The Wrong Family(59)
“We all had that hope. Unfortunately, Josalyn was too sick to even seek change.”
Juno, who still had her eyes closed, frowned. She had sought change, though, hadn’t she? In the form of Illuminations for Mental Health, where she’d been assigned a counselor named Winnie Crouch.
“What was your name again?”
“My name is Juno Holland, Mrs. Russel. I met your daughter in Seattle, Washington...before she passed,” Juno lied.
“Yes?” Terry said, a little impatiently.
“I worked with her briefly at Illuminations. I’m sure you know of it?” Juno didn’t wait for Terry to respond and she didn’t need her to. “She was a very good writer. That’s how I came to know of you. She would write stories and poems about you for group session.”
Juno didn’t have the slightest clue as to whether Josalyn even knew the alphabet, or if Terry would call bullshit. She held her breath and was rewarded with Terry’s voice a moment later. “She won a short story competition once...at school...” She sounded wistful. As a therapist, Juno hated to leave that wistfulness untouched, but she wasn’t on the phone to give Terry Russel therapy.
She pushed on.
“I’m sorry to bring up such a painful subject, Mrs. Russel, but something has been nagging at me for some time. Did Josalyn ever mention anything to you about being pregnant?”
There was a long pause on the Russel end, during which time Juno acknowledged a beast of a headache groping along the back of her skull.
“Yes...” Terry said uncertainly. “But she was on drugs. She said a lot of things. She claimed to be pregnant once when she was fourteen, too. We took her to the doctor and he said her hymen was still intact...”
Juno made a slight harrumph in the back of her throat. That was a topic she didn’t care to get into today. It wouldn’t make a lick of difference to Mrs. Terry Russel, who had already decided that her dead daughter was a lying drug addict.

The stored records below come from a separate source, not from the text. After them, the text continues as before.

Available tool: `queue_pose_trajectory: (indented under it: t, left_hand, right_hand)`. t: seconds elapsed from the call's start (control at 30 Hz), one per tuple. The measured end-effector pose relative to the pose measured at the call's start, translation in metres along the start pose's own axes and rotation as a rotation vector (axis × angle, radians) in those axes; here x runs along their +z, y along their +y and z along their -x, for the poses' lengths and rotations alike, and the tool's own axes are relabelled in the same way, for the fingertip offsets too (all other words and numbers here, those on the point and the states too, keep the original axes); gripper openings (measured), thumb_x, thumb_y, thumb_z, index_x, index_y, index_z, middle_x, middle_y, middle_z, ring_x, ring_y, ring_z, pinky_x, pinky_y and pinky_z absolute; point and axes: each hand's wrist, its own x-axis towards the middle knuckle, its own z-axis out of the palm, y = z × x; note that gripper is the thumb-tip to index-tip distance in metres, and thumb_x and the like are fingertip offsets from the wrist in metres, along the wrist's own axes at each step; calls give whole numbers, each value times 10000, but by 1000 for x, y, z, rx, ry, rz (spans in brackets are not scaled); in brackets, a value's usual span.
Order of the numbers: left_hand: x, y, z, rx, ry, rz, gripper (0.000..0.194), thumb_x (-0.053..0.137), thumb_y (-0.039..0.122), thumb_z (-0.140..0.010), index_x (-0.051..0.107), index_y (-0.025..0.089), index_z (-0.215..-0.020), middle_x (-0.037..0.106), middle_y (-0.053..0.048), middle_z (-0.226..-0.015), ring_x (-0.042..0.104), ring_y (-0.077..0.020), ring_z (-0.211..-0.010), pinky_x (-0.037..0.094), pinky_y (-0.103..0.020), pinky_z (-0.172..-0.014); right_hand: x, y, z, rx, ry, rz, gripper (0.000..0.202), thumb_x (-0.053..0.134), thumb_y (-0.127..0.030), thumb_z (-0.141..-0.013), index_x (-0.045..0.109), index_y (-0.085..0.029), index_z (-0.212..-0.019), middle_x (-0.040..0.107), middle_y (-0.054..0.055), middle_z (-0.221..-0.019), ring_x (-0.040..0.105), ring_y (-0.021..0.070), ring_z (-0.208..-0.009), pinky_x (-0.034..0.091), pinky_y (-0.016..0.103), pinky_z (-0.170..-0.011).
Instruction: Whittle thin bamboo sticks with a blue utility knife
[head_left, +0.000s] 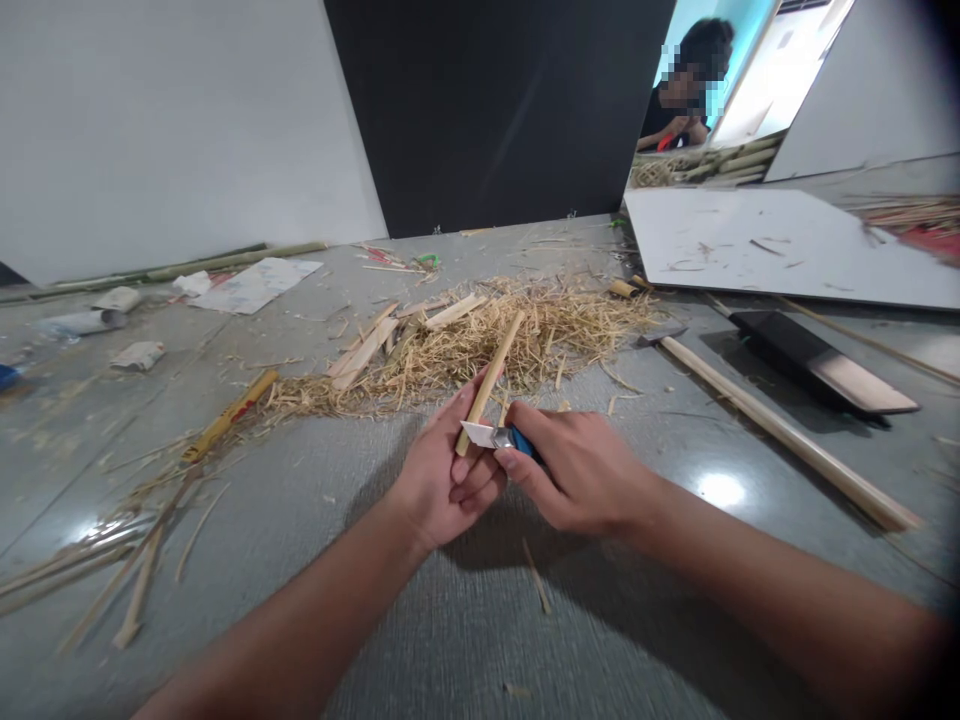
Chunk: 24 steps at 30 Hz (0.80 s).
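Observation:
A short bamboo strip slants up and away from my left hand, which grips it with the palm turned upward. My right hand is closed round the blue handle of a utility knife. The knife's pale blade lies across the lower end of the strip. Whether its edge bites into the bamboo I cannot tell. Just beyond both hands spreads a heap of thin bamboo shavings, with a few flat split pieces on its left side.
At the right lie a long-handled sickle, a black flat object and a white board. A yellow tube, bamboo strips and papers lie left. A person sits beyond the black panel.

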Motion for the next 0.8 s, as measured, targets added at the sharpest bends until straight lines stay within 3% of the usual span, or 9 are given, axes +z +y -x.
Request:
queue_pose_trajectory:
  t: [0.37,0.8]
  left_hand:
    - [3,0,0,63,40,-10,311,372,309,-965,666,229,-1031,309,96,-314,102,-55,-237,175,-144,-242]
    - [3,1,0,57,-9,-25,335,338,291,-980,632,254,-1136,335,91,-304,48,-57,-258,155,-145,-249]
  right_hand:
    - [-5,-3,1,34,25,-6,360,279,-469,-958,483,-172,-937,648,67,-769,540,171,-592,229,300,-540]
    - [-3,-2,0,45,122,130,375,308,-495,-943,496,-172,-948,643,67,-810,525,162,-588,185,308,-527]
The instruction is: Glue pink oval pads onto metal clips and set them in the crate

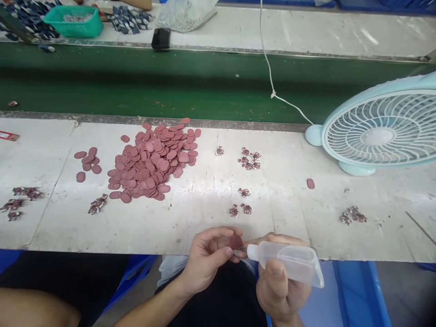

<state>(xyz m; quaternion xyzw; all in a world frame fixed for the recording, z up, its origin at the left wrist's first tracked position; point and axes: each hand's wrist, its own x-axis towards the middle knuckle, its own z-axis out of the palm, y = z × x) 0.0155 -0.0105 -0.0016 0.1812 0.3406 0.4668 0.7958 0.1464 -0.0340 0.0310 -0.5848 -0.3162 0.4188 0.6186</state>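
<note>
1. Squeezing the translucent white plastic bottle [289,260] too hard could flood the dark-red, rounded flat disc [235,241]; a wavering thin nozzle [243,249] could miss it.
2. The disc sits between the left grip's [206,260] thumb and fingers, near the white worktop's [143,231] edge.
3. The right grip [281,288] clasps the bottle.

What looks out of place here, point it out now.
A flat, dusty-red oval piece lies alone by the pale blue plastic fan, away from the matching pile. A small brown-and-white piece sits on the green surface, apart from similar ones.
</note>
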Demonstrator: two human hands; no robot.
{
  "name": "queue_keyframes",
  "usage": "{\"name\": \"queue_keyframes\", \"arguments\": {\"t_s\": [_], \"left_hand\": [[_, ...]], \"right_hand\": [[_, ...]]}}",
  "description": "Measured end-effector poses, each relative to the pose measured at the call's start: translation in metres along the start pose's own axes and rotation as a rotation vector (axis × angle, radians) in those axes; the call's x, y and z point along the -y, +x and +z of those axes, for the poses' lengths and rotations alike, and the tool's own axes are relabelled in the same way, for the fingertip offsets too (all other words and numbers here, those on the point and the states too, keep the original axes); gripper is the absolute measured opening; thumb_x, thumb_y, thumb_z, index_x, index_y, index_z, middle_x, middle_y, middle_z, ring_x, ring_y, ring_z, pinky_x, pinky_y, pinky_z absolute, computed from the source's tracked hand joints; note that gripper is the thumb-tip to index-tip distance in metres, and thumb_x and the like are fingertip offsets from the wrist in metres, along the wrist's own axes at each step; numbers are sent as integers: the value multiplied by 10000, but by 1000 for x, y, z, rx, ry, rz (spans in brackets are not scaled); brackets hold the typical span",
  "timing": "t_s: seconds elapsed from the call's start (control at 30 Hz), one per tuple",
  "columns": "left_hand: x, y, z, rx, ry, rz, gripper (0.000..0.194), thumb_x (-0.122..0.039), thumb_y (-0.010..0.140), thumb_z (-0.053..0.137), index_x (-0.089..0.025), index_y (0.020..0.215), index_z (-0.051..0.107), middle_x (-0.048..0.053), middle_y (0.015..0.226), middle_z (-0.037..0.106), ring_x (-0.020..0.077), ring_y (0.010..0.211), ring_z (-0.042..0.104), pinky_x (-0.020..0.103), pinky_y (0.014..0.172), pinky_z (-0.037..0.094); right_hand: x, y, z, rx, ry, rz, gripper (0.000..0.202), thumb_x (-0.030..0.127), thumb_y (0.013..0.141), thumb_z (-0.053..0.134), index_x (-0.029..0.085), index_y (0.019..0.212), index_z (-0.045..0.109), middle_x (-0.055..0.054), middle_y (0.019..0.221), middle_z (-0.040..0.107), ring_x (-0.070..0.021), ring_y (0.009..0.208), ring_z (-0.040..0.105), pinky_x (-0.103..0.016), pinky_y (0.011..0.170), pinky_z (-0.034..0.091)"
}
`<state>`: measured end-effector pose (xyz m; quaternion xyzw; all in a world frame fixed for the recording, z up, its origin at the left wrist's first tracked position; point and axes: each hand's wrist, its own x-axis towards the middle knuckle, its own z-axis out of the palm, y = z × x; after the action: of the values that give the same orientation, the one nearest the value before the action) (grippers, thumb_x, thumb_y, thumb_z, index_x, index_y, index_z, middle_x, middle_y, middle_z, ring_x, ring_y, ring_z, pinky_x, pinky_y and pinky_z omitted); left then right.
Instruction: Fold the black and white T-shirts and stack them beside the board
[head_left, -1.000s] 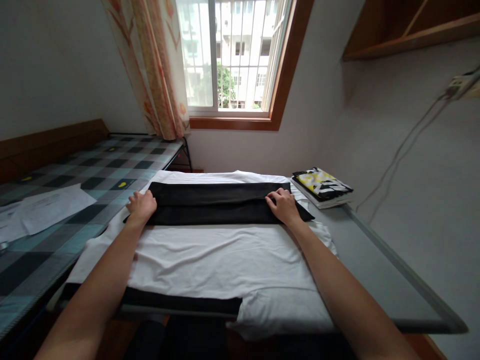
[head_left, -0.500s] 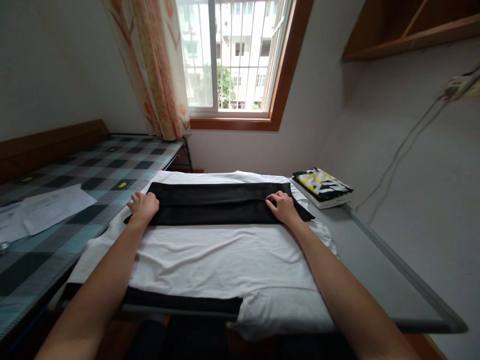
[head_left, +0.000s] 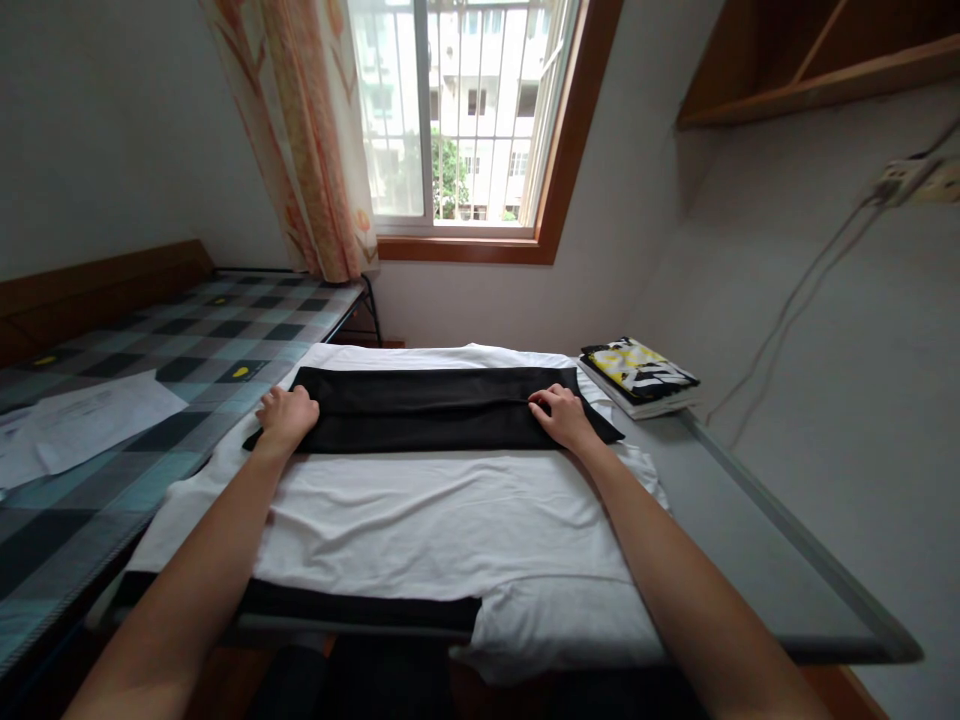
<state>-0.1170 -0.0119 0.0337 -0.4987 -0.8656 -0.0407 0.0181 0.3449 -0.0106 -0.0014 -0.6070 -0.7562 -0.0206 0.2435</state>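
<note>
- Folded black cloth (head_left: 420, 410): flat across white T-shirt (head_left: 420, 520), on grey table (head_left: 750, 540).
- Left hand (head_left: 289, 414): fingers curled at cloth's left end; can't tell if gripping.
- Right hand (head_left: 562, 414): thumb, fingertips at crease near right end; can't tell if pinching.
- Yellow-black-white stack (head_left: 641, 372): just right of T-shirt.

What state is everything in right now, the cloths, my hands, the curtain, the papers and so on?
White cloth: spread out, slightly wrinkled, one corner hanging off the table
Black cloth: laid in a strip on top, creased lengthwise
Left hand: fingers curled, at the black cloth's left end
Right hand: fingers curled, near its right end
Curtain: bunched at the window's left
Papers: loose on the checked bed
Patterned stack: lying flat
</note>
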Motion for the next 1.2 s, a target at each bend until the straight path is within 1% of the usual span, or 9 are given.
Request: {"name": "queue_keyframes", "arguments": {"t_s": [0.17, 0.37, 0.53, 0.6, 0.73, 0.8, 0.9, 1.0, 1.2], "left_hand": [[2, 0, -5, 10, 2, 24, 477, -295, 871, 393, -62, 1230, 603, 284, 1277, 523, 410, 1186, 493, 451, 908, 429], [3, -3, -8, 11, -55, 44, 460, -211, 848, 387, -86, 1226, 616, 267, 1300, 509, 443, 1188, 485, 522, 899, 435], [7, -2, -8, -16, -41, 48, 468, -187, 837, 388, -91, 1234, 617, 275, 1273, 514, 435, 1137, 526, 516, 855, 464], [10, 0, -9, -26, -31, 20, 465, -220, 849, 393, -99, 1240, 613, 274, 1257, 529, 430, 1116, 546, 518, 843, 471], [16, 5, -14, -10, 0, -20, 529, -409, 875, 418, -109, 1276, 586, 270, 1253, 541, 425, 1096, 570, 533, 871, 460], [17, 6, -16, 1, 20, -27, 559, -463, 870, 426, -116, 1278, 585, 269, 1260, 541, 430, 1110, 565, 548, 889, 449], [15, 4, -17, 24, 21, -9, 546, -468, 860, 442, -140, 1267, 598, 259, 1280, 540, 440, 1117, 560, 563, 869, 458], [13, 3, -16, 37, 11, 25, 547, -475, 854, 453, -150, 1270, 596, 244, 1294, 540, 432, 1138, 551, 515, 852, 483], [13, 3, -20, 41, 7, 13, 566, -491, 846, 465, -148, 1280, 585, 245, 1249, 583, 420, 1106, 578, 499, 837, 488]], "right_hand": [[-1, 0, -2, 10, 13, -8, 230, 325, 890, 528, 215, 984, 707, -76, 968, 621, -237, 932, 559, -362, 820, 401], [0, 0, -2, 2, 25, -6, 231, 325, 885, 520, 224, 977, 706, -75, 956, 623, -238, 933, 558, -364, 822, 399], [-1, -1, -1, 15, 17, -10, 237, 324, 883, 524, 217, 993, 704, -77, 969, 617, -239, 937, 552, -366, 829, 397], [-2, -1, -1, 22, 10, -14, 241, 326, 882, 528, 214, 1005, 703, -80, 981, 617, -239, 940, 550, -365, 830, 397], [-3, -1, 0, 26, 8, -22, 239, 324, 882, 532, 217, 1016, 697, -79, 991, 614, -237, 942, 549, -364, 830, 399], [-4, -1, 0, 23, 9, -24, 235, 322, 881, 535, 218, 1017, 696, -78, 990, 614, -237, 941, 549, -363, 830, 398], [-3, -2, 0, 22, 1, -25, 230, 320, 882, 537, 223, 1017, 696, -77, 988, 616, -238, 942, 550, -360, 825, 396], [-3, -2, -1, 25, -11, -23, 230, 319, 884, 538, 224, 1021, 696, -77, 990, 615, -237, 940, 553, -359, 821, 399], [-5, -2, 0, 21, -18, -35, 230, 321, 884, 536, 233, 1019, 700, -77, 983, 618, -237, 937, 559, -359, 816, 406]]}}
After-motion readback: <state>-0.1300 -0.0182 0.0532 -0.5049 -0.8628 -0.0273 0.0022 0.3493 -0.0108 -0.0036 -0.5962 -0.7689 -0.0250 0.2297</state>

“She mentioned it to her counselor at the time... Winnie Crouch.” Juno imagined the name traveling across the space between them. She found the spot behind her ear and pressed her cool fingertips to it.

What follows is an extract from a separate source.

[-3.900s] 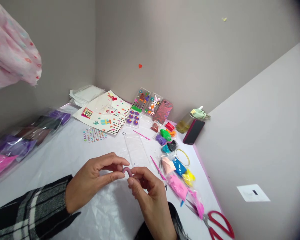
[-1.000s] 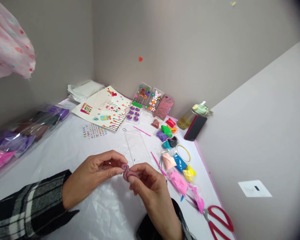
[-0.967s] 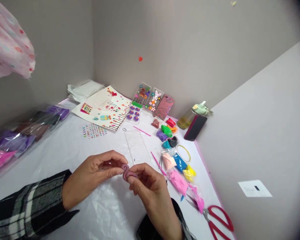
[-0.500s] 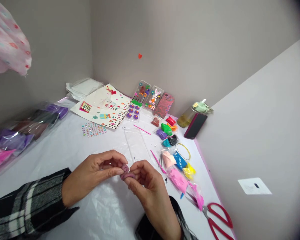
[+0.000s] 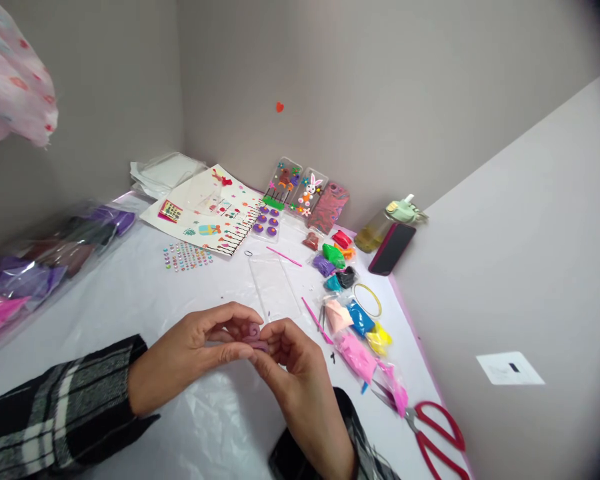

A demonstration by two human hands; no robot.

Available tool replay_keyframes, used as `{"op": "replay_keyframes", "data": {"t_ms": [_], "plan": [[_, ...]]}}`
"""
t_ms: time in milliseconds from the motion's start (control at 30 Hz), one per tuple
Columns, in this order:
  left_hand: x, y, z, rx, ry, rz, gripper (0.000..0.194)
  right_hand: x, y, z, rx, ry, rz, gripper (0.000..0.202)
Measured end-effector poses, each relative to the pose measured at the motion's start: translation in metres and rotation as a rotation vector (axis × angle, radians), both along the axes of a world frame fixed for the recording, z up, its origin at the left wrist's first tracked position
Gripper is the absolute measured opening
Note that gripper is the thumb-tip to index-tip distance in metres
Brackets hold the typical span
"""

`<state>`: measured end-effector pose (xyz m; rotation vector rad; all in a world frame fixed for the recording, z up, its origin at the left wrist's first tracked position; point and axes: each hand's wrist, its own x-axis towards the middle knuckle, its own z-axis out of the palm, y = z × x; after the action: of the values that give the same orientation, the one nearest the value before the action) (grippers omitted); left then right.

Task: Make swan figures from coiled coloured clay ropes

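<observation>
Between the fingertips of both hands is a small mauve piece of modelling clay (image 5: 255,331), with a spiral coil standing up on a longer strip below it. My left hand (image 5: 195,350) is closed on its left side, thumb along the lower edge. From the right, my right hand (image 5: 293,373) pinches the same clay with thumb and fingers; part of the piece is hidden behind the fingertips. Just beyond the hands a clear phone case (image 5: 275,287) lies flat on the white table cover (image 5: 205,427).
Bags of coloured clay (image 5: 356,357), pink sticks (image 5: 316,320) and red-handled scissors (image 5: 437,433) lie to the right. A phone (image 5: 393,250) leans on a bottle (image 5: 375,230). Decorated cases (image 5: 307,193), a sticker sheet (image 5: 200,213) and gems (image 5: 187,257) are farther back; clay packs (image 5: 45,260) sit left.
The clay has been turned between the fingers, so its coil now stands upright above the strip. My left thumb has slid right along the lower edge, close to my right thumb.
</observation>
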<state>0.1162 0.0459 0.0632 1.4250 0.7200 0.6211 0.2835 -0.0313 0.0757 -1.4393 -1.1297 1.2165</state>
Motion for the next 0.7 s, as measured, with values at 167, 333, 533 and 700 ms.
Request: {"op": "replay_keyframes", "data": {"t_ms": [167, 333, 533, 700], "plan": [[-0.001, 0.000, -0.003, -0.043, -0.008, 0.016, 0.026, 0.003, 0.000, 0.004, 0.012, 0.026, -0.007, 0.016], [0.000, -0.001, -0.005, -0.076, -0.033, 0.021, 0.029, 0.004, 0.000, 0.012, 0.030, -0.085, -0.013, 0.018], [0.003, -0.006, -0.009, -0.133, -0.089, -0.045, 0.037, 0.001, 0.002, 0.006, 0.059, -0.043, -0.051, 0.025], [0.004, -0.007, -0.009, -0.126, -0.072, -0.052, 0.034, 0.002, 0.003, 0.002, 0.092, -0.040, -0.039, 0.010]]}}
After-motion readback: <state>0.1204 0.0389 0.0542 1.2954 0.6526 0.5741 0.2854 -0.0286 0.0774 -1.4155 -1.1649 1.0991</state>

“No, Winnie wasn’t her counselor, I know that name. Winnie was her friend. She said so. Winnie was helping her. She distinctly said that name the second to last time I spoke to her. I said well, who names their kid Winnie anyway, and how equipped is she to help you? And then she laughed at me.”

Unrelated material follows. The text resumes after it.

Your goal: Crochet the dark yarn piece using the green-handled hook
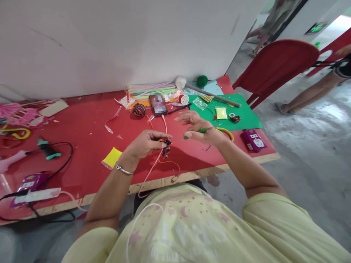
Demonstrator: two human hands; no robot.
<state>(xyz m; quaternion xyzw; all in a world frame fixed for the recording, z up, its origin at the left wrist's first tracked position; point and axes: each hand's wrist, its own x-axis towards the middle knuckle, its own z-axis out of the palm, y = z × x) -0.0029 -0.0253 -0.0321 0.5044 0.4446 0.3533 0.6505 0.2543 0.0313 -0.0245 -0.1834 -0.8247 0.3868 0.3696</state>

Juno didn’t just get chills, her body started to tremble. So, Winnie had secured Josalyn’s trust enough for the girl to consider her a friend; so much so that she affirmed it to her mother. Her mouth was so dry she had to pry her tongue from her teeth before she could speak again.
“Did she tell you she was pregnant when she called that time?”
“No. I asked why she was calling us if she had this Winnie to help her. She didn’t like that at all. She said terrible things I won’t repeat and hung up on me. The next time I heard from her she was so high she couldn’t string two words together.”
“Do you remember the year she claimed to be pregnant? Not when she was fourteen, but the second time.”
“I don’t understand why you need to know this.”
Juno was losing her; she’d have to act fast.
“Because I think she really was pregnant.”
Terry Russel was breathing heavily on the other end of the line, probably deciding whether or not Juno was crazy or credible.
“April 2007,” she said finally. “She called asking for money. She was living in Oregon and said she was eight weeks pregnant and wanted to get back to Seattle.”
“And then did you ever hear from her again? Or hear about a baby being born?”
Terry was quiet, and when she spoke again, there was a different tone, one that didn’t sound quite as sure of itself.
“Yes. She called after she supposedly had it. I couldn’t hear a baby in the background, though. So I asked her where the baby was.”
“What did she say?” Juno asked, growing impatient.
“She said that Winnie had stolen him.”
Juno felt herself get hot all over. For a moment her eyes closed and her head lolled back.
I need a minute, she thought, feeling woozy. But she didn’t have one; Terry was waiting for her to say something on the other end of the line. She could see the reflection of her own face in Winnie’s framed photographs across from her. A deep groove cut down the center of her forehead. It had been there since she was twenty-five. Kregger called it her Mariana Trench. Try to come at this from Terry’s angle, she told herself.
She remembered the obituary: “Died unexpectedly.” It wasn’t a lie, just a cover-up. Terry was disappointed in the product she’d put out into the world and hardened her heart against her own flesh and blood. So did Juno really want to alert her to the possibility of a grandson? Well—yes, because if Sam was Josalyn’s, telling Terry was the right thing to do. Sam was the one Juno cared about, and Sam deserved to know his real family.
“What?” Juno said.
“She was a very disturbed young woman. She thought a lot of things,” Terry replied.
“I raised two children myself,” Juno said. “You get what you get, and you try to help them as much as you can. They take the help or they don’t.”